Isn’t a lot of engineering basically applied physics though anyway? Just reversed, such that rather than studying or predicting how a physical system should behave, you’re trying to take what has been learned over time and use it to work backwards to create a system that exhibits desired behavior
In the sense, medicine is applied physics, just as everything else.
Thing is, you always break down a problem into just enough details to solve the problem. Not more. No physicist studying, say, airflow over the Atlantic will take quantum effects or relativistic effects into account. Magnetic fields are also ignored. Even clouds are surprisingly “low res” in most simulations.

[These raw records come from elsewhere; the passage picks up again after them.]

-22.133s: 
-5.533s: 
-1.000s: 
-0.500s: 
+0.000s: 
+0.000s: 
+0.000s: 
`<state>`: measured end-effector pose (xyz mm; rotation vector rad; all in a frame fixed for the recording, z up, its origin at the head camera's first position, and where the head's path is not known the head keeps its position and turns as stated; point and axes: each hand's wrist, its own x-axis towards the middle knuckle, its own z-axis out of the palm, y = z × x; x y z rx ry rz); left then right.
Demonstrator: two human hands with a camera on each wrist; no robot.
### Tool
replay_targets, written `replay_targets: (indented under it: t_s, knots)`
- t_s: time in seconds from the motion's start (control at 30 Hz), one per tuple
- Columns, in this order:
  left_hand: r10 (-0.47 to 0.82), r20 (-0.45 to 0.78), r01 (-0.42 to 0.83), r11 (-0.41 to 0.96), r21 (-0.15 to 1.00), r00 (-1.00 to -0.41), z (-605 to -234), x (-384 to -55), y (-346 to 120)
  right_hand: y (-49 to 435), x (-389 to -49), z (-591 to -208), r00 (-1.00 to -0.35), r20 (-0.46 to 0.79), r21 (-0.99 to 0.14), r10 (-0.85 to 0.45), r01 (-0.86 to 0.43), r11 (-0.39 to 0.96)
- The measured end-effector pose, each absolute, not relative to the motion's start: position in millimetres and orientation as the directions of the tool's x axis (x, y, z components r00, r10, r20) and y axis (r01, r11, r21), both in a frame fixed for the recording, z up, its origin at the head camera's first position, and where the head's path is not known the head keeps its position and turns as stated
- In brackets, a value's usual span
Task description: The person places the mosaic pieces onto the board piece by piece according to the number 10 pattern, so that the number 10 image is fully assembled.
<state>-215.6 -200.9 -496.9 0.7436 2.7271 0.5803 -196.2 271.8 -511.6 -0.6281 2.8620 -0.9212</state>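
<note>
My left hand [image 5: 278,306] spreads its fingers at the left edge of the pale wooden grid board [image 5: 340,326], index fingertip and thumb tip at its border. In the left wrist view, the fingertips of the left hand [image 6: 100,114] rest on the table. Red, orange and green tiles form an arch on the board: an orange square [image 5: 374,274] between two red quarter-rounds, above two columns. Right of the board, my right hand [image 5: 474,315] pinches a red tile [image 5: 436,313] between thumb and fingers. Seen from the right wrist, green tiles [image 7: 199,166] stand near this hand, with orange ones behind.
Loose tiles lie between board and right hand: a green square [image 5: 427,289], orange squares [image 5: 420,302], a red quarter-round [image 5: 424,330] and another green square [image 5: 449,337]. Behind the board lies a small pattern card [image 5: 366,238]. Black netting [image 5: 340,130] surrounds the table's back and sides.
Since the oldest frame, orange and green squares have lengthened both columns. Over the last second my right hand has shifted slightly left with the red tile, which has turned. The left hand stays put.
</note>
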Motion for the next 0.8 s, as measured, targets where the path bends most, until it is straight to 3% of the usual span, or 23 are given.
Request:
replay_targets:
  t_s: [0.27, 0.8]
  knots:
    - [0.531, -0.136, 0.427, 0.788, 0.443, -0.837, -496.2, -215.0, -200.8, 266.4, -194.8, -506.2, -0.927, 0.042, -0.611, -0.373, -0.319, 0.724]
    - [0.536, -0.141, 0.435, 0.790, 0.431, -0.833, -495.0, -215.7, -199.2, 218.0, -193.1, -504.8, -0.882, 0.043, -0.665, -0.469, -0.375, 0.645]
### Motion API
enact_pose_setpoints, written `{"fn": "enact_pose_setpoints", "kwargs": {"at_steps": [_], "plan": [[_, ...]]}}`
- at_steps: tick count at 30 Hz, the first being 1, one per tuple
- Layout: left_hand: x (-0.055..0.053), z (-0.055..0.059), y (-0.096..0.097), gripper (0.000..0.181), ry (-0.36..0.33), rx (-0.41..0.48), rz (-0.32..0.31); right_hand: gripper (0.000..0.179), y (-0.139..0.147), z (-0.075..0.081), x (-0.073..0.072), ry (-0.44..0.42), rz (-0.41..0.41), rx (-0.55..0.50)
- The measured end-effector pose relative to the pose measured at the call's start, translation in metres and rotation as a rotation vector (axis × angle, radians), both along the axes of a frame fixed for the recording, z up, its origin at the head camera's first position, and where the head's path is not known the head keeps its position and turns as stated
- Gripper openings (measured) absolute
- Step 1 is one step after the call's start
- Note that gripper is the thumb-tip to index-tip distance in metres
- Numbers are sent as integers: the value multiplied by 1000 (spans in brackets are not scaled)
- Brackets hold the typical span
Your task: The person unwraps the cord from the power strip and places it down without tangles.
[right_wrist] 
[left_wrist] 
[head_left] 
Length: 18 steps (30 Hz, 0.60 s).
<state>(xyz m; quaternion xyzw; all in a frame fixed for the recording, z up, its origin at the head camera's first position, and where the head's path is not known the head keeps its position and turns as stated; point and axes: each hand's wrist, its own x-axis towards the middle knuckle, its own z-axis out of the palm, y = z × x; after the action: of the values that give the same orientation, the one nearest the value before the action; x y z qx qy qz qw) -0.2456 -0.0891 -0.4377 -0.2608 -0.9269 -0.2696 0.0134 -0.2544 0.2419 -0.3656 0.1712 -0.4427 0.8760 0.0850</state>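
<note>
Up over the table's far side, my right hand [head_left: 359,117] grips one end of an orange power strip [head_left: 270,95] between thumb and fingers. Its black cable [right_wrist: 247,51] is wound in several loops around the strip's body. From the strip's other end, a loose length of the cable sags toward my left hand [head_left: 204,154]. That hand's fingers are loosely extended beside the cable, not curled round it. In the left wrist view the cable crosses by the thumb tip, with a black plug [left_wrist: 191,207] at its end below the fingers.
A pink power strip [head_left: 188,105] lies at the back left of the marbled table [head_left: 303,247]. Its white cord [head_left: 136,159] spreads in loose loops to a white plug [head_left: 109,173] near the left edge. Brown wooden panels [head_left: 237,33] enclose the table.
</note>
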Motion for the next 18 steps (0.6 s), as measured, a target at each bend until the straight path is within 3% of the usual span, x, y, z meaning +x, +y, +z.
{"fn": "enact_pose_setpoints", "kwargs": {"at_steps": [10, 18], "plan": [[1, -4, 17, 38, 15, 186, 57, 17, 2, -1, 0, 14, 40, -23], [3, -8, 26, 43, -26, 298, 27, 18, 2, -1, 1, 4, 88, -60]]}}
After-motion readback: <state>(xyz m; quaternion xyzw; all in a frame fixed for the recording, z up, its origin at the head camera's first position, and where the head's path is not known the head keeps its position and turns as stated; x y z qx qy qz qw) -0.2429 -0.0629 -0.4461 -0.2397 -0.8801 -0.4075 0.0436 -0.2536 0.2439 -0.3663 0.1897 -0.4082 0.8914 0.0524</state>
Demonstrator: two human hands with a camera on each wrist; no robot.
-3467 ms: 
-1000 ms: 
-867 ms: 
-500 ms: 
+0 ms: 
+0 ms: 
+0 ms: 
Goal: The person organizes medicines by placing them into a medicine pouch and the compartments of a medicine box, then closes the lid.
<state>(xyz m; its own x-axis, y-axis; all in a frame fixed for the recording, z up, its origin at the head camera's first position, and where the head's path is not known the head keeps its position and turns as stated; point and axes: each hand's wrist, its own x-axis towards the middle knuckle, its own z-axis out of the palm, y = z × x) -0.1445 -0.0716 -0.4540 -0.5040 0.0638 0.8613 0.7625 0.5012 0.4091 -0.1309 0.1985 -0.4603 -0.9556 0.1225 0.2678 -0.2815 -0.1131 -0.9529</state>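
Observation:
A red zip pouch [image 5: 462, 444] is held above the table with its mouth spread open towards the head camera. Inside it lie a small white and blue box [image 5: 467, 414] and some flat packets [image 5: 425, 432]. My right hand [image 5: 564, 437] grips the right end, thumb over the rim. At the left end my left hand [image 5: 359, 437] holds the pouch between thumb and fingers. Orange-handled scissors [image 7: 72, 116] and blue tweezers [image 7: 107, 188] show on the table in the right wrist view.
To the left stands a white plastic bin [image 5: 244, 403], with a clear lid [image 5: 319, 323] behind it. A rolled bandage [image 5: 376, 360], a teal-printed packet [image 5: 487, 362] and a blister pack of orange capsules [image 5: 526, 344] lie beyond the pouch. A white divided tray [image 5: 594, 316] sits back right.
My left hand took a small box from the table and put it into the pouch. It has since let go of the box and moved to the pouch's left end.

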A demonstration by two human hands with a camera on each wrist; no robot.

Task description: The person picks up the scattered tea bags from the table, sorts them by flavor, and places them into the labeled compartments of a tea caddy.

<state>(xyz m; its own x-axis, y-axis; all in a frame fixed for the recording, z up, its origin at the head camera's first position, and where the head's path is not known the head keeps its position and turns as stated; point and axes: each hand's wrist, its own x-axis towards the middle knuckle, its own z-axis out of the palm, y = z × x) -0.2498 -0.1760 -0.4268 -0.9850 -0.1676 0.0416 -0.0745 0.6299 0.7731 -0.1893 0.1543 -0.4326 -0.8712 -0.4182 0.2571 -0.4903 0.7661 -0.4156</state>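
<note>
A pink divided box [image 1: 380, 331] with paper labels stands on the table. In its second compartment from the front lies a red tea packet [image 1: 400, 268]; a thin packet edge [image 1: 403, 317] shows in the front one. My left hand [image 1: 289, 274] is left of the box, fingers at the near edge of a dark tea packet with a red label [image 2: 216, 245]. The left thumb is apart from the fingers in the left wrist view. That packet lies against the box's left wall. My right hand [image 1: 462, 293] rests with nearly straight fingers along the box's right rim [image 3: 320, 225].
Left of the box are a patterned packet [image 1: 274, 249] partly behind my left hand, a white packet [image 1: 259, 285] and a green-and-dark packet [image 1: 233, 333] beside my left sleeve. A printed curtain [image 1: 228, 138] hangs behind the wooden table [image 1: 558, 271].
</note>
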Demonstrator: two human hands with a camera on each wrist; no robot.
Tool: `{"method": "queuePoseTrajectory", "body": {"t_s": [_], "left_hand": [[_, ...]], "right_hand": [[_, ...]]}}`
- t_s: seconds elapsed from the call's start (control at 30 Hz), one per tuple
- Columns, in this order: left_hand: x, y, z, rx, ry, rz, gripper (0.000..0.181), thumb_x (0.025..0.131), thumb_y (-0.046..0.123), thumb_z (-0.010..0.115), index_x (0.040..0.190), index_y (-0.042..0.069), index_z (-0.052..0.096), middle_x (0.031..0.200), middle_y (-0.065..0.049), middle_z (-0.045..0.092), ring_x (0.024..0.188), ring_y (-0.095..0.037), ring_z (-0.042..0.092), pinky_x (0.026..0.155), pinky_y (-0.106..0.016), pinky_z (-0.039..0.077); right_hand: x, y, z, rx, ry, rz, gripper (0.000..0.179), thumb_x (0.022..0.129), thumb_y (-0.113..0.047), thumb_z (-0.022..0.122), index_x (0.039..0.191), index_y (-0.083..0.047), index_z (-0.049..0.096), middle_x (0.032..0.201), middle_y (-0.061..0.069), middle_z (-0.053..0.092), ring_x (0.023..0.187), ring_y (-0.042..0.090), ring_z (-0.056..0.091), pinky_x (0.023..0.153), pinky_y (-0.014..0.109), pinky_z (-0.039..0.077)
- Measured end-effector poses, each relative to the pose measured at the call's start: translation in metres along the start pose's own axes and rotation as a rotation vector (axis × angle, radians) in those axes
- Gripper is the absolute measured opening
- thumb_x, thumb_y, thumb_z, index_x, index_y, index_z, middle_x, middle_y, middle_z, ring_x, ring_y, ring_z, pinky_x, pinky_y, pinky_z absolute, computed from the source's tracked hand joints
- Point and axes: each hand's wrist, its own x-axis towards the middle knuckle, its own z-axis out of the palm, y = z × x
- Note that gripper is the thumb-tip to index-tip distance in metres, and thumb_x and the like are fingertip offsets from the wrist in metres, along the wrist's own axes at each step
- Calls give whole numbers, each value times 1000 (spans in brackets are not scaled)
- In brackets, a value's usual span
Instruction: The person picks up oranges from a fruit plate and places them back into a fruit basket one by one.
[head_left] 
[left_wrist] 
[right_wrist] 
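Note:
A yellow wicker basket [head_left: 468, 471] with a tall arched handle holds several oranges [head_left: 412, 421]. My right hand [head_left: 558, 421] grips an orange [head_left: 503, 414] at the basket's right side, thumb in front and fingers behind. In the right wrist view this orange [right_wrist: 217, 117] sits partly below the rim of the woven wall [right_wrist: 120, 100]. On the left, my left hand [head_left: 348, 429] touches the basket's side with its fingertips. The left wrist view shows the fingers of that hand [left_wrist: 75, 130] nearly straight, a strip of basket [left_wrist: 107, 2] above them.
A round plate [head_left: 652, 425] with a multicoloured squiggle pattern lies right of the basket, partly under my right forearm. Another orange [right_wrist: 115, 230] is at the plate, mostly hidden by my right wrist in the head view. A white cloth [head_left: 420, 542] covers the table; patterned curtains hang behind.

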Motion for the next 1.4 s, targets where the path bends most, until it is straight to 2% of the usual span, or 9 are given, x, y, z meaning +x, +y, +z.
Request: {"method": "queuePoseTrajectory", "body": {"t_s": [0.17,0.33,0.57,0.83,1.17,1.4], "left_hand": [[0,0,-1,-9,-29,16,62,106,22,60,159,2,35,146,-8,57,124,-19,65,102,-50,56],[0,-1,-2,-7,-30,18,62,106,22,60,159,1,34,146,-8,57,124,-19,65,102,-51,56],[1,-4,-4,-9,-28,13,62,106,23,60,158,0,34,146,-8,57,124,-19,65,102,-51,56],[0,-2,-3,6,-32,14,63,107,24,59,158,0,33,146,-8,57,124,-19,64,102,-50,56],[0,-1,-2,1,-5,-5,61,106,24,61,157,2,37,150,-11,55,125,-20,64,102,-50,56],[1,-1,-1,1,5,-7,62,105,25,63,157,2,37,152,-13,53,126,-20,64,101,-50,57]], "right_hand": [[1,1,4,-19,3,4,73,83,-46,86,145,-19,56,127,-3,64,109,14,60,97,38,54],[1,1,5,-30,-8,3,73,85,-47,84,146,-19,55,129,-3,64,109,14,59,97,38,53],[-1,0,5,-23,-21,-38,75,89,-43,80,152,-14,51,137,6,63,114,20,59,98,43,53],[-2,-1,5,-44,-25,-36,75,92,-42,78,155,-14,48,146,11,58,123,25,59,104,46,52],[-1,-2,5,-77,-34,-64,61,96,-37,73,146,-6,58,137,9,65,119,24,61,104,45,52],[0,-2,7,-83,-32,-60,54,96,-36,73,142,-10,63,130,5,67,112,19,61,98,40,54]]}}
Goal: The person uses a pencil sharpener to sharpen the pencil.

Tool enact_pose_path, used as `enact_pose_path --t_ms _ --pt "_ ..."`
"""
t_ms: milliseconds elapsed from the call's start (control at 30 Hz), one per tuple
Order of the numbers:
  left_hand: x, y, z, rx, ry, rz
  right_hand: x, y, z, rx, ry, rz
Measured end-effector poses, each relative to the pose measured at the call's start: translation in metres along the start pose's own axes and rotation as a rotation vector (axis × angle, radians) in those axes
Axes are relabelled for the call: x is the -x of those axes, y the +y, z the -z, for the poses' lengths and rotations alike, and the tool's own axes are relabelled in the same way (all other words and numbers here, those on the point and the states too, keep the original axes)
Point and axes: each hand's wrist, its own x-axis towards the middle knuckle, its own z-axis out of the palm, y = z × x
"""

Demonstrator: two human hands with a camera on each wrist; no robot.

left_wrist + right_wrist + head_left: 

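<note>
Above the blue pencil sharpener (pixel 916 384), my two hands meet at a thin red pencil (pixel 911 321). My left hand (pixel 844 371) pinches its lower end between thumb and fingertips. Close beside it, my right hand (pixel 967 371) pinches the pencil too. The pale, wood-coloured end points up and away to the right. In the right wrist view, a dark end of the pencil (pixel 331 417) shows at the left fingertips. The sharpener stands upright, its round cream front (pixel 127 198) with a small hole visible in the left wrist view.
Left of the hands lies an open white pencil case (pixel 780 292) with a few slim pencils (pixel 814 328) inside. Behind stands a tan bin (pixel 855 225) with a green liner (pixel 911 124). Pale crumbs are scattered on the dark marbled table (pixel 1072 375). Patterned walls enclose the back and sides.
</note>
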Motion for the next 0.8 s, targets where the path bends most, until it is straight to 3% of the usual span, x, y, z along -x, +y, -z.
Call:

Isn’t a lot of engineering basically applied physics though anyway? Just reversed, such that rather than studying or predicting how a physical system should behave, you’re trying to take what has been learned over time and use it to work backwards to create a system that exhibits desired behavior
In the sense, medicine is applied physics, just as everything else.
Thing is, you always break down a problem into just enough details to solve the problem. Not more. No physicist studying, say, airflow over the Atlantic will take quantum effects or relativistic effects into account. Magnetic fields are also ignored. Even clouds are surprisingly “low res” in most simulations.
Mathematics is the only true science.
Physics is applied mathematics.
Chemistry is applied physics.
Biology is applied chemistry.
Psychology is applied biology.
Sociology is applied psychology.
Et al.
I mean yeah. Insert the relevant XKCD here.
But in a more direct sense, medicine is applied chemistry. (With chemistry itself being applied physics.)